Um dia desses estava voltando pra casa, pensando nos problemas, nas soluções, maquinando com meus neurônios quando o semáforo me sinaliza para parar e aguardar ele ficar verde outra vez.
Baixei o vidro do carro pois o ar-condicionado estava começando a ficar frio demais, e nada como uma brisa de ar natural para amenizar o ambiente. Quando me deparei com um vendedor de siriguelas em minha janela, me oferecendo um saco com mais ou menos umas 400 gramas daquela fruta que tem o seu tamanho totalmente desproporcional ao seu sabor, por apenas R$2,00, isso mesmo, R$2,00.
Não resisti e comecei a catar as moedinhas que guardo no tabeliê do carro, desesperado por encontrar a soma que o vendedor exigia!

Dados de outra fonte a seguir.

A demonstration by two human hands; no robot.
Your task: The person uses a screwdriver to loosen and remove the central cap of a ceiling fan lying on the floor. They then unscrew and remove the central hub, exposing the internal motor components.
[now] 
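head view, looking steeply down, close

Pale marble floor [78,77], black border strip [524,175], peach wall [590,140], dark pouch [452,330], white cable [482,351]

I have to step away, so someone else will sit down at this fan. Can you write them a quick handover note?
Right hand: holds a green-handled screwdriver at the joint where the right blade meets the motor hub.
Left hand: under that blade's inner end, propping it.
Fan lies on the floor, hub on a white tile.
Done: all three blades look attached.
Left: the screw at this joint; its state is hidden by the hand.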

Bingo! Entre moedas de 0,50, 0,25 e até mesmo de 0,05 centavos consegui juntar os benditos R$2,00!
Fui feliz da vida, irresponsavelmente dirigindo e saboreando aquelas pequenas bolinhas de caroço tão ingrato e de tão prazeroso sabor e aroma.
Foi como uma máquina do tempo que me fez voltar aos meus 12 anos de idade, época em que se andava nas ruas ainda de areia batida, e como sempre fui morador de "beira-de-praia" andavamos mesmo era descalços!
Naquela época ser criança era algo que não esqueceremos, mesmo com um centenário de vida.
A turminha na rua era formada por pessoas de caracteristicas únicas, e cada uma dessas caracteristicas era responsável por um apelido, o meu era cabeção. Sempre fui dotado de um baita macrocéfalo, mas o que não entendem é que o resto acompanha, ora essa!
Lembrei-me que a turma era unida mas tinha uma coisa que fazia qualquer amigo virar oponente na hora: ver quem conseguia roubar mais frutas na vizinhança! Eu era uma criança grande, aos 12 anos ja tinha 1,70 fácil! E na arte de me esticar entre os galhos, muros com pregos e vidros, e obstaculos mil, eu tinha Phd!
Certa vez estava num terreno abandonado, em cima de um "pé-de-siriguela" fazendo a festa! Já ia na terceira sacola de siriguela cheia quando aparecem o Marcelo "Dopado", Esmelindo "Esmé" (é o nome dele mesmo) e o Luciano "Curumim" os tres veem as minhas sacolinhas cheias de siriguela embaixo da arvore, e eu... lá no olhinho, colhendo as ultimas, nada pude fazer quando pegaram as minhas siriguelas e sairam, correndo e rindo de minha cara. Ganharam a batalha!
Porém caros leitores, o mundo da voltas, e eu tinha uma imaginação que nem ligava pro céu quando ele era o limite, comecei no mesmo dia a preparar a minha vingança.
Fica o aviso: não mexa com uma criança que é artimanhosa! Consequência é algo que ela não conhece, e limite... bom, já falei sobre limites!
Passei semanas juntando garrafas de vidro de todos os tipos, potes de maionese, copos de geleia, garrafões de vinho e por aí vai, e juntava tudo caladinho, e depois de ter uma quantidade satisfatória, esfarelei todas aquelas garrafas e juntei tudo em dois baldes.
Certa vez passando pelo terreno das siriguelas, por sorte minha ou karma deles, avistei o mesmo trio que me roubou em cima do "pé-de-siriguela", felizes e satisfeitos por já terem juntado várias sacolinhas da fruta embaixo do pé, foi quando eu corri com tudo o que podia até o lugar que havia guardado o vidro esfarelado e fui correndo espalhar tudo em volta da arvore enquanto eles de cima ficavam cada vez mais desesperados. Cobri mais ou menos uns 4 metros de raio ao redor da árvore, peguei todas as sacolas de siriguela e sai caminhando em passos curtos, ao contrário do trio que quando me roubou saiu correndo!
Eles simplesmente não acreditavam quando eu ia embora e ria da cara deles com o retrato da vingança estampado num sorriso de orelha a orelha.
Foi quando me peguei de volta dentro do meu carro com o mesmo sorriso, fechei o vidro e falei comigo mesmo: Obrigado vendedor de siriguelas, por me lembrar essa tão saudosa história da minha infancia...
Ah, o trio? Ficaram em cima da árvore por varias horas, até que o dono da padaria, Sr. Ferreira, abriu um caminho pra eles enfileirando alguns tijolos sobre o vidro. Afinal nos tinhamos os pés de solado grosso de tanto andar descalço, mas pra aquele vidro, nem esses pés se arriscavam!